What is the area inside the polar curve $r = 2 \cos(3 \theta)$ but outside of the circle given by the polar equation $r = 1$?
A picture of the polar curve is at
http://www.wolframalpha.com/input/?i=polar+r%28t%29+%3D+2+Cos[3+t]
The area under the entire curve is $\int_0^\pi (2 Cos(3 t))^2/2 \, dt = \pi$, so the answer should be between $0$ and $\pi$.
On
You want$$ I=\frac12\int_0^{2\pi} |1^2-4\cos^2(3\theta)|\text d\theta $$ Note $$\begin{align}1-4\cos^2(3\theta)\ge 0\Longrightarrow |\cos(3\theta)|\le \frac12\end{align}$$ Also $$\int_0^{\pi/3}\cos^2(3\theta)\text d\theta=\int_{\pi/3}^{2\pi/3}\cos^2(3\theta)\text d\theta=\int_{2\pi/3}^{\pi}\cos^2(3\theta)\text d\theta=\int_\pi^{4\pi/3}\cos^2(3\theta)\text d\theta=\int_{4\pi/3}^{5\pi/3}\cos^2(3\theta)\text d\theta=\int_{5\pi/3}^{2\pi}\cos^2(3\theta)\text d\theta$$ So $$ \frac I6=\frac12\int_0^{\pi/3} |1^2-4\cos^2(3\theta)|\text d\theta $$ Substituting $x=3\theta$, $$\begin{align} I&=\int_0^{\pi}|1-4\cos^2x|\text dx\\ &=\int_0^{\pi/3}(4\cos^2x-1)\text dx+\int_{\pi/3}^{2\pi/3}(1-4\cos^2x)\text dx+\int_{2\pi/3}^{\pi}(4\cos^2x-1)\text dx\\ &=\int_0^{\pi/3}(2\cos2x+1)\text dx-\int_{\pi/3}^{2\pi/3}(2\cos 2x+1)\text dx+\int_{2\pi/3}^{\pi}(2\cos2x+1)\text dx\\ &=4\left(\int_0^{\pi/3}\cos 2x\text dx-\int_{\pi/3}^{\pi/2}\cos 2x\text dx\right)+\frac{\pi}3\\ &=2\left(\int_0^{2\pi/3}\cos x\text dx-\int_{2\pi/3}^{\pi}\cos x\text dx\right)+\frac{\pi}3\\ &=2\sqrt 3+\frac13\pi \end{align}$$
If you're looking to integrate over the regions where $r<0$ as well then I refer you to Tim Ratigan's answer.

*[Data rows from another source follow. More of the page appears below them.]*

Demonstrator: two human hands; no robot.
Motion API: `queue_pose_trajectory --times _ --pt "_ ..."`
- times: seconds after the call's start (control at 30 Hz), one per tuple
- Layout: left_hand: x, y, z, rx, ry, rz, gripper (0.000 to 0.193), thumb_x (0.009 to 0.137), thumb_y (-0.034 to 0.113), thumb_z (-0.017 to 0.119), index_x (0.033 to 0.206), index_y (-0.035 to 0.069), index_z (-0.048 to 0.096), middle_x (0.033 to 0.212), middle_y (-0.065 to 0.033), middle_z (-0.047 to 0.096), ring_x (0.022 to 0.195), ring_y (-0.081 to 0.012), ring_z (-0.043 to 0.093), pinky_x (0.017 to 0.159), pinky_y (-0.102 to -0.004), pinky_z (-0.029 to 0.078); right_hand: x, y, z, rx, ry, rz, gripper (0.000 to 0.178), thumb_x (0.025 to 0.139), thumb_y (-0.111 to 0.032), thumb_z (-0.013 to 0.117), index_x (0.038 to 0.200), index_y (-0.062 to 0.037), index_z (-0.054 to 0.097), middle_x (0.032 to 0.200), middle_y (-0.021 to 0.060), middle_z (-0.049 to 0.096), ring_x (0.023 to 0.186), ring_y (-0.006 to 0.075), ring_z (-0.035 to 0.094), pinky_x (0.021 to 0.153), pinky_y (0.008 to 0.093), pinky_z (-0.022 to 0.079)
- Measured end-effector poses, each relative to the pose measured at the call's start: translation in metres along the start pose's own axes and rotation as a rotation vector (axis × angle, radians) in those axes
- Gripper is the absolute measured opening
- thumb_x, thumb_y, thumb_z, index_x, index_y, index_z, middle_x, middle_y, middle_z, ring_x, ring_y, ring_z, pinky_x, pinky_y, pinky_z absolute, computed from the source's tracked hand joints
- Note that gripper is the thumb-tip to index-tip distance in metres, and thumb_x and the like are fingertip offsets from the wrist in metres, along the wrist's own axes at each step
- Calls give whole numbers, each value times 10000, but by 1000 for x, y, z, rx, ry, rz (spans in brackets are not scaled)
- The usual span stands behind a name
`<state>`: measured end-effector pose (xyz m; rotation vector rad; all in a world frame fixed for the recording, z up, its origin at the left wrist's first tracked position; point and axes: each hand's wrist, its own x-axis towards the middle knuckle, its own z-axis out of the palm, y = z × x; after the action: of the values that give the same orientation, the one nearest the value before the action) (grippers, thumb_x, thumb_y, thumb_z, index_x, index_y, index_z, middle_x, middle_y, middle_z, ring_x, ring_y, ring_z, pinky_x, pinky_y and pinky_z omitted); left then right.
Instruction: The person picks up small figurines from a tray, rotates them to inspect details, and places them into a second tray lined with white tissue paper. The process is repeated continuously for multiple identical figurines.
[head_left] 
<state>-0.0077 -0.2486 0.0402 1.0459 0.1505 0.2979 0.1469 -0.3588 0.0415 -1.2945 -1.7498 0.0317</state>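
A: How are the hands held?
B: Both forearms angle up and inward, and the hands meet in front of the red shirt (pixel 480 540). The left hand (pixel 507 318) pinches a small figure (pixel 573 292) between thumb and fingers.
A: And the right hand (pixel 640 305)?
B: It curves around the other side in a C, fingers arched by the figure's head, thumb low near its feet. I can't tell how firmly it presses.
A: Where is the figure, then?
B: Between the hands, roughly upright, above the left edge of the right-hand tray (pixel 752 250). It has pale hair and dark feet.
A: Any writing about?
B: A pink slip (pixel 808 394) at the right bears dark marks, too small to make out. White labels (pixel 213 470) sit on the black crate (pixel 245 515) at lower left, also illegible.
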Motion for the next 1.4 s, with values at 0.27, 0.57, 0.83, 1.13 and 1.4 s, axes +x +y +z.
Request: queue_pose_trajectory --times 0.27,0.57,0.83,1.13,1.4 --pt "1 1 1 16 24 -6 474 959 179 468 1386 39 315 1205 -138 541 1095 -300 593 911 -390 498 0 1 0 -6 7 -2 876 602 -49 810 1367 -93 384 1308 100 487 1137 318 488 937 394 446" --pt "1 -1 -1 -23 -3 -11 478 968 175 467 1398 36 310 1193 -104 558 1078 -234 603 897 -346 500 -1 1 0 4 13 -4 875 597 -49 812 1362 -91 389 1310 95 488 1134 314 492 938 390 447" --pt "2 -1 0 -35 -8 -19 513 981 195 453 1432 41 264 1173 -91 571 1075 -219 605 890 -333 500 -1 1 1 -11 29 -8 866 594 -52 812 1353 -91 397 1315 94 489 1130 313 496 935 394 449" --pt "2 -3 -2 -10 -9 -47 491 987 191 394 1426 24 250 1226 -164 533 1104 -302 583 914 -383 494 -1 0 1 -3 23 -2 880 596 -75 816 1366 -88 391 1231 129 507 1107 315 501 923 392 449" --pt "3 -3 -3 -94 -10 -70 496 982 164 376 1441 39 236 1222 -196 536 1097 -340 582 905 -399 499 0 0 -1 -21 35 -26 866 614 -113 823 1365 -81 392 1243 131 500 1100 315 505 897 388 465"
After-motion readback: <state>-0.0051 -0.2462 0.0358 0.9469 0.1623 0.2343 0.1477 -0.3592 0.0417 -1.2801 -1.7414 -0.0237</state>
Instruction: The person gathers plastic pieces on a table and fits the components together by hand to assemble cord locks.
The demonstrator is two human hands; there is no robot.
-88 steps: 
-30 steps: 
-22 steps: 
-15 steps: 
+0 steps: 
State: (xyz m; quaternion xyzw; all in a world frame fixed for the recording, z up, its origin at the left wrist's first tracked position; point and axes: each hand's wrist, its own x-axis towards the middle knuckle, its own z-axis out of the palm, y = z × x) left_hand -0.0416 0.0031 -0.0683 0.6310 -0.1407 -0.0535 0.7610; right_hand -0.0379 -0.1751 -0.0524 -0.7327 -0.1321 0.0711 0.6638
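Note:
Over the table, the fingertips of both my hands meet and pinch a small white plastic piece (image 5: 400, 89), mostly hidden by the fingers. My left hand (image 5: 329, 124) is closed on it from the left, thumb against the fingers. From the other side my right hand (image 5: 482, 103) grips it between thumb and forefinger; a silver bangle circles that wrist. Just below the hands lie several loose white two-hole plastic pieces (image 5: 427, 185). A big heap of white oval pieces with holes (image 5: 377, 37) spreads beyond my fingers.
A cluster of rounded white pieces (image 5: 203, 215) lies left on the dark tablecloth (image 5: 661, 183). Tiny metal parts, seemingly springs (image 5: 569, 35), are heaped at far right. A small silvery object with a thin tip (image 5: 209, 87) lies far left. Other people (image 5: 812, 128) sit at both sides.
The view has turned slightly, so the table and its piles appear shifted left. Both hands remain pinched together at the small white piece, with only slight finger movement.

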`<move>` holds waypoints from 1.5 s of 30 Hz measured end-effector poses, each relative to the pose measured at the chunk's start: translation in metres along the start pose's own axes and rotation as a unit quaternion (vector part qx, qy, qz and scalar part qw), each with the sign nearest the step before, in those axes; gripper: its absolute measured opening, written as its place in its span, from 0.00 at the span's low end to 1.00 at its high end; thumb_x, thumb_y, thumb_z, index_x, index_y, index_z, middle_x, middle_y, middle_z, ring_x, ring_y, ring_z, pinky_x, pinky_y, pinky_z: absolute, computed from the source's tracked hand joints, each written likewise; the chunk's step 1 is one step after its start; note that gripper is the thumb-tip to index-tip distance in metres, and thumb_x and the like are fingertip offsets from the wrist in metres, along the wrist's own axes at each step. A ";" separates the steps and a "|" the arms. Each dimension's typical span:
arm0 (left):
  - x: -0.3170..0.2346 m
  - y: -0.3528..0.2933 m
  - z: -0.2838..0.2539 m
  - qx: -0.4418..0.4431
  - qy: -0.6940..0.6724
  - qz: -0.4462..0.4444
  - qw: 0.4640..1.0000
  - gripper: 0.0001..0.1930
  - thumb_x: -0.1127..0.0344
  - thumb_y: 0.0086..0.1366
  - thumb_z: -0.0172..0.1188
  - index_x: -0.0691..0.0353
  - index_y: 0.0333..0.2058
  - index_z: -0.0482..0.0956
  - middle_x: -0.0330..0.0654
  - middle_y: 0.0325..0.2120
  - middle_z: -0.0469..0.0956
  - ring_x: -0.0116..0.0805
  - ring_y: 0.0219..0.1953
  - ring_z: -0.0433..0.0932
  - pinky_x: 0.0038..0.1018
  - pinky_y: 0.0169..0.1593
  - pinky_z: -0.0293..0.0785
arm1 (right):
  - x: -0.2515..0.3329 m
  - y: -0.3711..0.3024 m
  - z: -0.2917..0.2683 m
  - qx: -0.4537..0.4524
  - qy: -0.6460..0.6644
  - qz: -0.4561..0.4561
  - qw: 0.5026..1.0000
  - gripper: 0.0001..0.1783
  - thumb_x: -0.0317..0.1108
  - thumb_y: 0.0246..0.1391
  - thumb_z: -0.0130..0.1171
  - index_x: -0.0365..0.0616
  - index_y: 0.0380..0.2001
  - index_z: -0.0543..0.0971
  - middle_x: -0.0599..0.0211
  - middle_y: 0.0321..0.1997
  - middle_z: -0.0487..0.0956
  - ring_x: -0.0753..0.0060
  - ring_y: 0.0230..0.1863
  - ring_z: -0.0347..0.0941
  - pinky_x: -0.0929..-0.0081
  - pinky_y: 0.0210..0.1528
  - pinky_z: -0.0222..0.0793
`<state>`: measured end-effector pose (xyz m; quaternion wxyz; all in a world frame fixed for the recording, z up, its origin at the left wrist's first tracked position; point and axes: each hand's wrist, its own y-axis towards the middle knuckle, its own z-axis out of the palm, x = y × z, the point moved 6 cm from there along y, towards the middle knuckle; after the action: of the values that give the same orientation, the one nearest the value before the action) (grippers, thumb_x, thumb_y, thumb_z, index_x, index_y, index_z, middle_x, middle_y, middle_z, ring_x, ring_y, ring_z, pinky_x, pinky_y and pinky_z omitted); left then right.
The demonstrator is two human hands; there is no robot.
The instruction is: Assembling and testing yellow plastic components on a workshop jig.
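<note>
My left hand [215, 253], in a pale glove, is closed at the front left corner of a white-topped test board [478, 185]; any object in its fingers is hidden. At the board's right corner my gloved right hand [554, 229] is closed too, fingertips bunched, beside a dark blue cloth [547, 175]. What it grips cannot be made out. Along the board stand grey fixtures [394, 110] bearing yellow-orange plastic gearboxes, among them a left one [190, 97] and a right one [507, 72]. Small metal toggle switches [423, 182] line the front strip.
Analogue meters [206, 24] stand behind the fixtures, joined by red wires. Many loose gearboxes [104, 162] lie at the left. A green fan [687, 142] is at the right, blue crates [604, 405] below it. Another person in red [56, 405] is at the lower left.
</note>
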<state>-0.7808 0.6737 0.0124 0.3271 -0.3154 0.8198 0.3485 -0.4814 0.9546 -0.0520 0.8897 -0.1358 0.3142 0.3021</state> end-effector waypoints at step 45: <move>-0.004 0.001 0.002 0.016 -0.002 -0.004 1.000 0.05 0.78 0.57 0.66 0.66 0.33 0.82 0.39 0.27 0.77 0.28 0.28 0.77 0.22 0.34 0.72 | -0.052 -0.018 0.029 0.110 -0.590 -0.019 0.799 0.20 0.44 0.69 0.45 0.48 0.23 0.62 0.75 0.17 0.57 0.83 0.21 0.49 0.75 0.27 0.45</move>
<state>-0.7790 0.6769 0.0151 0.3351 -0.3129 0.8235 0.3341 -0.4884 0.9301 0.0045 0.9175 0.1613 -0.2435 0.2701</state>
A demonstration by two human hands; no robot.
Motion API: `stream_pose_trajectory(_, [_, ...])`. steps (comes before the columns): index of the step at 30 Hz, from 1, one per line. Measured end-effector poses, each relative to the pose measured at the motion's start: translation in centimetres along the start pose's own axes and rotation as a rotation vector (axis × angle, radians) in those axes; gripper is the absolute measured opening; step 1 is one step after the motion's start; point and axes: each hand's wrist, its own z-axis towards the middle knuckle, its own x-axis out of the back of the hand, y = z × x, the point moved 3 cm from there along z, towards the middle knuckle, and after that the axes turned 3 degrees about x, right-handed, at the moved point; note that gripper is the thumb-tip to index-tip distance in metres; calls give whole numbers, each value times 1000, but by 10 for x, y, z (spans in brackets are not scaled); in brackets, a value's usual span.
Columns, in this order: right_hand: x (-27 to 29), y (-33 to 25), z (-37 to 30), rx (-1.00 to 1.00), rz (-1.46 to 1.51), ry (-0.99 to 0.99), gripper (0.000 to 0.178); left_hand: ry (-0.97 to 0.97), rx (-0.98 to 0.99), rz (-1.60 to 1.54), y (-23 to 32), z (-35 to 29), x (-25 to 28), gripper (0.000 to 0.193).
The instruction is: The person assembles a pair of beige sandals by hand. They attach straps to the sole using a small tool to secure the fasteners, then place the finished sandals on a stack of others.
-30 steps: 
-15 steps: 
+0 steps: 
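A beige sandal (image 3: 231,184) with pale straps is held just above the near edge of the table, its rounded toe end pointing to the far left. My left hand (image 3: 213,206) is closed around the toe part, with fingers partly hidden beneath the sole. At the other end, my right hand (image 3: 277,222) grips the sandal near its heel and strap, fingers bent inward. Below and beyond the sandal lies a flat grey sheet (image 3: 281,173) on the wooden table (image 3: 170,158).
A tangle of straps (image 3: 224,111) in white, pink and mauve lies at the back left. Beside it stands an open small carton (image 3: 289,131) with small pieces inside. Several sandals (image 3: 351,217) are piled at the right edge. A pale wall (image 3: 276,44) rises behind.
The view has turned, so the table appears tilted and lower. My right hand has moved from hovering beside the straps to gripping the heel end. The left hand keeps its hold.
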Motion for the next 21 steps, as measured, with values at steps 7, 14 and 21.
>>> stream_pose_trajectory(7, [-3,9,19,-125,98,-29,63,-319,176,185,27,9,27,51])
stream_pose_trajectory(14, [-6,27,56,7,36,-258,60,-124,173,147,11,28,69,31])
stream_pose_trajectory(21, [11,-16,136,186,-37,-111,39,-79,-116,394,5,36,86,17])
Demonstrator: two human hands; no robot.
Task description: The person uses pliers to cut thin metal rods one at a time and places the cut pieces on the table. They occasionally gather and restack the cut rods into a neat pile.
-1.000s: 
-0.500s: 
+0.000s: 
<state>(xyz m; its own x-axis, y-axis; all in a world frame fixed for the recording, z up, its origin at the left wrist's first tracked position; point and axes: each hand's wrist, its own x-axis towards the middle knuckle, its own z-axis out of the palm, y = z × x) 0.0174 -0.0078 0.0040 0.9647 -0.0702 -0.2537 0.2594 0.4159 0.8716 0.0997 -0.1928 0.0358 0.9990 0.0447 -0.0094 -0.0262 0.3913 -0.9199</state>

However, if you looking for the area in between the two curves on the graph, then we are trying to solve the following:
Note that $\cos(\pi/3)=1/2$ and $\cos(-\pi/3)=1/2$ and so two of our roots are $-\pi/9$ and $\pi/9$.
$$\int_{-\pi/9}^{\pi/9} \int_{1}^{2\cos(3\theta)} r\; dr\; d\theta \\ = 1/2 \cdot \int_{-\pi/9}^{\pi/9} (4\cos^2(3\theta) - 1)\; d\theta \\ = 1/2 \cdot \int_{-\pi/9}^{\pi/9} (2\cos(6\theta) + 1)\; d\theta \\ = 1/2 \cdot (1/3\cdot 2\cdot \sin(2\pi/3) + 2\pi/9) \\ = \sqrt(3)/6+\pi/9.$$
Hence, if we account for all three regions we have an area of $3\cdot (\sqrt{3}/6+2\pi/9) = \sqrt{3}/2+\pi/3$.